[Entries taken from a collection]
————————

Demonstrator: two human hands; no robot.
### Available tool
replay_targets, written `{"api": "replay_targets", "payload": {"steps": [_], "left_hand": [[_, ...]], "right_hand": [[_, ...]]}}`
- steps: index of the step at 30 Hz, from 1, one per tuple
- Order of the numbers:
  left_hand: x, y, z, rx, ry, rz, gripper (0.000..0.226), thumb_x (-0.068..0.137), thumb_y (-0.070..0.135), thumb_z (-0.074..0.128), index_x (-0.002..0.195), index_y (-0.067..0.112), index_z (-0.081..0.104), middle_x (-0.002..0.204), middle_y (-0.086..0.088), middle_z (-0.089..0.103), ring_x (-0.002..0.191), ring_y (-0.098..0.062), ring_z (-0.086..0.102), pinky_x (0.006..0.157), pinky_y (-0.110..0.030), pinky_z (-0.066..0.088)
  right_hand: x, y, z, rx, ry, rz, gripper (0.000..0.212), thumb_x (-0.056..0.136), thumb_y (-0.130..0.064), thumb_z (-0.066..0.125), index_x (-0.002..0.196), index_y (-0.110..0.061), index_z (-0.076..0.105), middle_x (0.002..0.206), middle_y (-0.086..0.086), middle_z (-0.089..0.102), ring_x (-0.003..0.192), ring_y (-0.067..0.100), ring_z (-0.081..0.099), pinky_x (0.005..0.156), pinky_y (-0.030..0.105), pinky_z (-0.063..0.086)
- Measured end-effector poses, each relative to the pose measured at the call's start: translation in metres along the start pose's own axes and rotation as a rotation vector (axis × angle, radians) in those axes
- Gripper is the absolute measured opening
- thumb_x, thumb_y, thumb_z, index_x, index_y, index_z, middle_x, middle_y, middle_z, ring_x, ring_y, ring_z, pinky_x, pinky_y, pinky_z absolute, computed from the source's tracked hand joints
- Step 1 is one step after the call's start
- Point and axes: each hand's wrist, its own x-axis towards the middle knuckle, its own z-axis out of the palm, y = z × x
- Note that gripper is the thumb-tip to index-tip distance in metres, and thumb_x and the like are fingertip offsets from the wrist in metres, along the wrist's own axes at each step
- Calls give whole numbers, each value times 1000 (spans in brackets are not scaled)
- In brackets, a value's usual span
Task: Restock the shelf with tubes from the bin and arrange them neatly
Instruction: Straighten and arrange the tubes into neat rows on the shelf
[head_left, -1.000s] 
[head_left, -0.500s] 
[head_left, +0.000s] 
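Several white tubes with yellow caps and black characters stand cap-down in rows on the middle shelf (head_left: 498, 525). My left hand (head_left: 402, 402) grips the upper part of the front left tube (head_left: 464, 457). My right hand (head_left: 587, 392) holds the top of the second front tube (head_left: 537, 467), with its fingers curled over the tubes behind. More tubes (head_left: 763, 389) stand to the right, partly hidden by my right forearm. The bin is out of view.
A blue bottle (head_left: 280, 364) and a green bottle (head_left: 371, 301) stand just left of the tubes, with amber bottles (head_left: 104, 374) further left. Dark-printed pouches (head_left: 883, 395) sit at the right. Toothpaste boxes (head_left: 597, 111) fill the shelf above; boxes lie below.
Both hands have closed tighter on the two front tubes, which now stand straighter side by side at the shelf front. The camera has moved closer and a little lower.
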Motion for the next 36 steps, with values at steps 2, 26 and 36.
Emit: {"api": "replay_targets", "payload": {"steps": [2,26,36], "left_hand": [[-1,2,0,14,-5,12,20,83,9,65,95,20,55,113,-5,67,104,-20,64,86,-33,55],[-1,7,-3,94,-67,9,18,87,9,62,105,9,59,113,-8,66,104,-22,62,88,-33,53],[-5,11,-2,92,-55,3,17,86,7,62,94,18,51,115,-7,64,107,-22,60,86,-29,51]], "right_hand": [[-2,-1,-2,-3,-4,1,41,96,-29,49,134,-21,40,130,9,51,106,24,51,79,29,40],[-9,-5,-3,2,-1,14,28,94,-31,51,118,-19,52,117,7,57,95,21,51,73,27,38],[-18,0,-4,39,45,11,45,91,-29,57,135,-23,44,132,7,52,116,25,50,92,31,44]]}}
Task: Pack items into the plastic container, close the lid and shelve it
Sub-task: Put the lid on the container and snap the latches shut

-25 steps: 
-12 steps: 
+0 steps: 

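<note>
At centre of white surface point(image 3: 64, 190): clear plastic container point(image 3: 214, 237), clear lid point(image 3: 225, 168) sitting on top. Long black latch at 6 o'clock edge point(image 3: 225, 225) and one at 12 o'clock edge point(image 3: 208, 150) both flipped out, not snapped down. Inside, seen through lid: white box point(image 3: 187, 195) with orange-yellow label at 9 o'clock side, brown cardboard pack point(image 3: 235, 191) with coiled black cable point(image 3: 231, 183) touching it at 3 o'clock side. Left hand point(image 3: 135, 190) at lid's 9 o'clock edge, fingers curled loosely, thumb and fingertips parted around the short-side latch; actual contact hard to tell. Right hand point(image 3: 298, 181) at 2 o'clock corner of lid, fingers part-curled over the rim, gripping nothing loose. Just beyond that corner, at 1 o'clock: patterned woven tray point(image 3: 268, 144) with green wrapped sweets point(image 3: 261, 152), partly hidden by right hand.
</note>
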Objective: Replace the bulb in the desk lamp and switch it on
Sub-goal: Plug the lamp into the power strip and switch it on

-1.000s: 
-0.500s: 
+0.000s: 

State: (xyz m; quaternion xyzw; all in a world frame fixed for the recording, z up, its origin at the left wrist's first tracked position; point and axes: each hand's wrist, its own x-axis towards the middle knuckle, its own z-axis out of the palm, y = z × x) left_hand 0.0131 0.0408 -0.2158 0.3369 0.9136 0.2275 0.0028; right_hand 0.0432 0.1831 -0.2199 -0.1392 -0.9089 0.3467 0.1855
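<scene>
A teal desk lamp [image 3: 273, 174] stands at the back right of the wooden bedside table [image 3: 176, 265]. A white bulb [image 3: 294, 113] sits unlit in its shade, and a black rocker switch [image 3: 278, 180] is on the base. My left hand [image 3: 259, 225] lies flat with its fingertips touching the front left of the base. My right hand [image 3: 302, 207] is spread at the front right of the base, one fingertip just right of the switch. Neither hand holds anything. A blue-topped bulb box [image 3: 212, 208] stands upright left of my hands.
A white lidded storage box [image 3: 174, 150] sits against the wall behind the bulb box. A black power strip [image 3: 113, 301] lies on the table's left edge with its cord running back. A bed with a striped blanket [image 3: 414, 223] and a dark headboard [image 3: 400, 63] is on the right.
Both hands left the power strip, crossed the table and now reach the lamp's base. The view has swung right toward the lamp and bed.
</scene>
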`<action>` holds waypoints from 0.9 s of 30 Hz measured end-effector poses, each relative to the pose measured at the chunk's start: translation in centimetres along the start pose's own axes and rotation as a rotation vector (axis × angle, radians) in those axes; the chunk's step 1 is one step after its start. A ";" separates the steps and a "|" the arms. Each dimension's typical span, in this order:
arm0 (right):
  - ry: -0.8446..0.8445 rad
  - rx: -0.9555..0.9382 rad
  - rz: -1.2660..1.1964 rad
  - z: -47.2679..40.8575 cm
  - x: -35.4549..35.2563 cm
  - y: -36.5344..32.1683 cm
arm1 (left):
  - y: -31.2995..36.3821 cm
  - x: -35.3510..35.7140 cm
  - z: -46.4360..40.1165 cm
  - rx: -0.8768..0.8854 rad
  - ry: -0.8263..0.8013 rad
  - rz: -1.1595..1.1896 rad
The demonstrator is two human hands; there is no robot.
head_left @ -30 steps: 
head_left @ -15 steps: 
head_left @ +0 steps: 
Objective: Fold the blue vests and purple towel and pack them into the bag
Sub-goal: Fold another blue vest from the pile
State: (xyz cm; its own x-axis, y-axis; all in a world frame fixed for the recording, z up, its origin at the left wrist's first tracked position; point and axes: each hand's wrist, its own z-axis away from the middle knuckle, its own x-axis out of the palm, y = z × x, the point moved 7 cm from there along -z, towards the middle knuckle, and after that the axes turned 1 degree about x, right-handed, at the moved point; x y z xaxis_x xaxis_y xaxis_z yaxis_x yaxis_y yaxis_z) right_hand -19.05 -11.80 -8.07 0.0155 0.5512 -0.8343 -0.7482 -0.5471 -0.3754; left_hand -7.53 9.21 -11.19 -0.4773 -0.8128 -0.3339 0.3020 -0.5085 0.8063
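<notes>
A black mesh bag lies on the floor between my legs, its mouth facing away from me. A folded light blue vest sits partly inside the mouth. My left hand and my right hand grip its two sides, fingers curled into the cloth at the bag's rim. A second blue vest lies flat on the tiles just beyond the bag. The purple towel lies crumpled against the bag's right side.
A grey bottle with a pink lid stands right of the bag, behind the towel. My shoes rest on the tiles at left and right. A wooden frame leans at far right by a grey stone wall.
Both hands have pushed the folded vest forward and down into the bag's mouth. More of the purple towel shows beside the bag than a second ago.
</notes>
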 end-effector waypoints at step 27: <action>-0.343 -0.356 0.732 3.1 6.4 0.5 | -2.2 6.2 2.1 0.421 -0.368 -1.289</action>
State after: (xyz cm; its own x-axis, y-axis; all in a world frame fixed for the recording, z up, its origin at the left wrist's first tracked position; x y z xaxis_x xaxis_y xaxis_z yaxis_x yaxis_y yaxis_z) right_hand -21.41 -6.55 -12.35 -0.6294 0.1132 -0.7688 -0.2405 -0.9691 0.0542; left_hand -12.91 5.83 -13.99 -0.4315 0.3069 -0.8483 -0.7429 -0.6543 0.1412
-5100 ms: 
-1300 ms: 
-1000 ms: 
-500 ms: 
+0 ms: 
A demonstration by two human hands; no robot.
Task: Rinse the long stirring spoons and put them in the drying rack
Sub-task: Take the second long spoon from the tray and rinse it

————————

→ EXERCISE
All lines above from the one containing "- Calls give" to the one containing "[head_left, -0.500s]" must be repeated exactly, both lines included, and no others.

→ SOLUTION TO THIS PROBLEM
- Calls give whole numbers, each value times 1000 (spans in brackets are not scaled)
- In brackets, a value's usual span
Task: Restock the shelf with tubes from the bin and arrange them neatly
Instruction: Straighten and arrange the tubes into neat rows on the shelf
[head_left, -1.000s] 
[head_left, -0.500s] 

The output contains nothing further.